I think what you are doing is quite interesting. I have not had a look at parallelization so far. From what I see in the MOEA framework, the two relevant classes are indeed DistributedProblem and FutureSolution.

In MOMoT, the SearchExecutor is responsible for running a given algorithm on a problem. It seems one problem stems from the fact that the algorithm is registered with the problem created using TransformationSearchOrchestration, but the SearchExecutor adapts the problem to a distributed problem when we run the search. However, the search executor retrieves the algorithm from the registry and thus there is a discrepancy [1]. So, I think a good solution to this may be to adapt IRegisteredAlgorithm.createAlgorithm to take the Problem as a parameter. Then, SearchExecutor.getAlgorithm should return a newly created algorithm for the provided distributed problem. I have not tried this yet, but I think it may work.

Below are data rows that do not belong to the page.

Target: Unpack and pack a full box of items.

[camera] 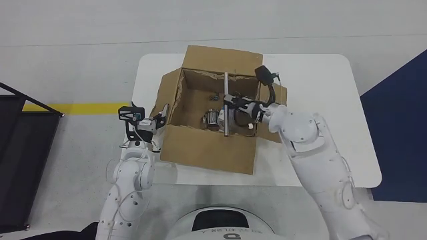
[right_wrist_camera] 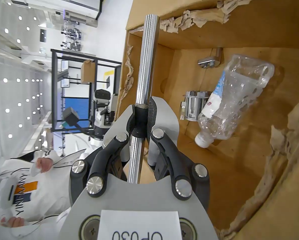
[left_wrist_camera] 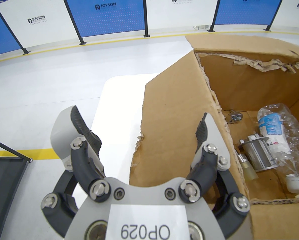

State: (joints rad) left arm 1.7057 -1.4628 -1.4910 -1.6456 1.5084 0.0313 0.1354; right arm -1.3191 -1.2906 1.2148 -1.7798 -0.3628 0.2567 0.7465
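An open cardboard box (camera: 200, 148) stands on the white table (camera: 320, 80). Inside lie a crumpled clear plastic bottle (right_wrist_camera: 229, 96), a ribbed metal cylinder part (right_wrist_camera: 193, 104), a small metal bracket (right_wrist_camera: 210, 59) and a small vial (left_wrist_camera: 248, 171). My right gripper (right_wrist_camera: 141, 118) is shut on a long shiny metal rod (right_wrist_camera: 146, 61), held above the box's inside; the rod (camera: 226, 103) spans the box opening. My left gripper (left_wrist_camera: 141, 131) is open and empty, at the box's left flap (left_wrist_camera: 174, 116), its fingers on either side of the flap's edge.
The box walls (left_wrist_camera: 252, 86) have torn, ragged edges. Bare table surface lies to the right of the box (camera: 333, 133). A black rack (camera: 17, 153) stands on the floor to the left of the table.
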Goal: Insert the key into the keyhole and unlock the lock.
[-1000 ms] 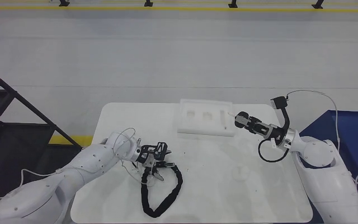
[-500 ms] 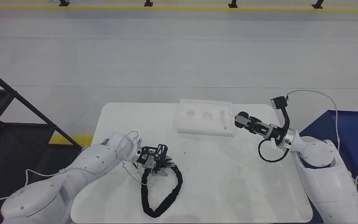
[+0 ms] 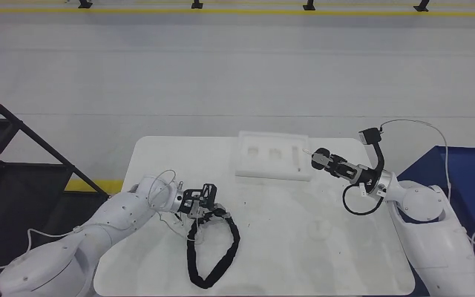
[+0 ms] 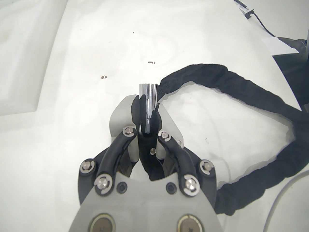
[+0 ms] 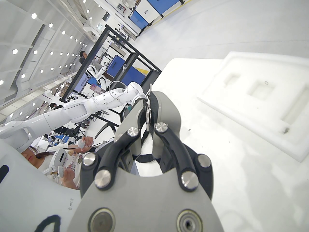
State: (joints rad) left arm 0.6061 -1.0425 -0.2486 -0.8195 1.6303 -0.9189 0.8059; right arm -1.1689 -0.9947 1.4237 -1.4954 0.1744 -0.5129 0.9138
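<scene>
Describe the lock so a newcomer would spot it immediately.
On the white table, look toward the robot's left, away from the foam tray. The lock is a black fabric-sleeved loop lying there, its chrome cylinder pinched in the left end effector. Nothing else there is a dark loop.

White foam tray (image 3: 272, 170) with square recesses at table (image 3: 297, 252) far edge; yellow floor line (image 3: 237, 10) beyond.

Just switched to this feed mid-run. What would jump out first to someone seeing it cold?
The black sleeved lock loop lies on the robot's left side of the table, with the left gripper shut on its chrome cylinder. On the other side, the right gripper holds the key over the table by the white foam tray, well apart from the lock.
</scene>
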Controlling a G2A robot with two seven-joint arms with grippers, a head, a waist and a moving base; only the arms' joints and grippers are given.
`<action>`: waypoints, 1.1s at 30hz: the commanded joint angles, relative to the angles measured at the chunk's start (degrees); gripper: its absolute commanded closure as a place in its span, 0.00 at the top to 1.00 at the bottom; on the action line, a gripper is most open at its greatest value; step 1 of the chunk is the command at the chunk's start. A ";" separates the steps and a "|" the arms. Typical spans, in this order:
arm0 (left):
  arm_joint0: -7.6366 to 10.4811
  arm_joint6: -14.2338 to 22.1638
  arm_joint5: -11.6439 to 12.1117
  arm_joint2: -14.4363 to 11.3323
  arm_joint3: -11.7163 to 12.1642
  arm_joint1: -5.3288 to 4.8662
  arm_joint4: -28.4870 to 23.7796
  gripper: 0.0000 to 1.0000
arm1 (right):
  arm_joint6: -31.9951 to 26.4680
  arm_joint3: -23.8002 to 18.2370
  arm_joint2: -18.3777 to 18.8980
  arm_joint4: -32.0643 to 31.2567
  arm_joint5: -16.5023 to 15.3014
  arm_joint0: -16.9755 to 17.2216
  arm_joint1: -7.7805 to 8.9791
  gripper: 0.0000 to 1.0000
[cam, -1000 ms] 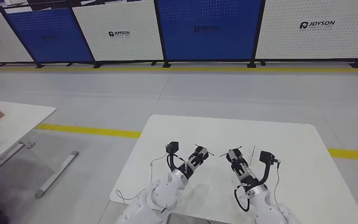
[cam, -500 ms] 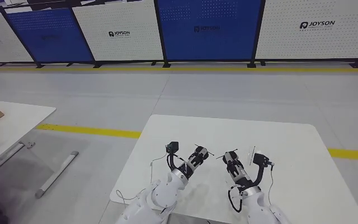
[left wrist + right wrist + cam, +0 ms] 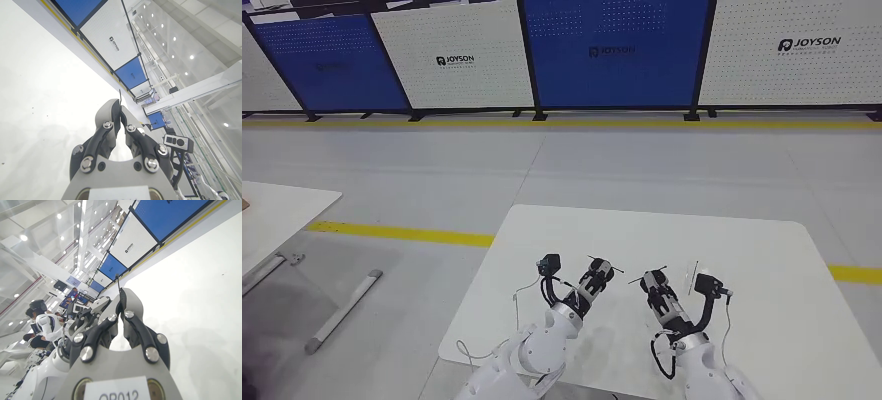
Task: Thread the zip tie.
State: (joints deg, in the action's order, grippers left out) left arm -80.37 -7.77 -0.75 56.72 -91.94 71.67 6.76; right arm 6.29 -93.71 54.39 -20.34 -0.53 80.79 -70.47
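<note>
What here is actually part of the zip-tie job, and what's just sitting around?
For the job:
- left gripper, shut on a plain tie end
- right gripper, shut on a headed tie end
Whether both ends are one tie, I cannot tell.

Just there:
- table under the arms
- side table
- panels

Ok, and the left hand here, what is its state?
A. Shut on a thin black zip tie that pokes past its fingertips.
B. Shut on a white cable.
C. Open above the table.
A: in the left wrist view the left hand is closed, with the black zip tie pinched in it and its end sticking out.
</note>
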 commanded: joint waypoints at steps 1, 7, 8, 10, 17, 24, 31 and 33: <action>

Of course, this only solves the issue of delegating the correct problem. We will need to take care that we create the correct FutureSolution elements and not simple TransformationSolutions for distributed problems. I think a good place for this would be the TransformationSearchOrchestration.createSolutionGenerator. Here we generate a TransformationSolutionGenerator by default, but we would probably need a future solution generator which simply takes the current default and wraps the created solutions into future solutions. In the code of future solutions, they already take care of concurrency a bit, but there may be additional challenges.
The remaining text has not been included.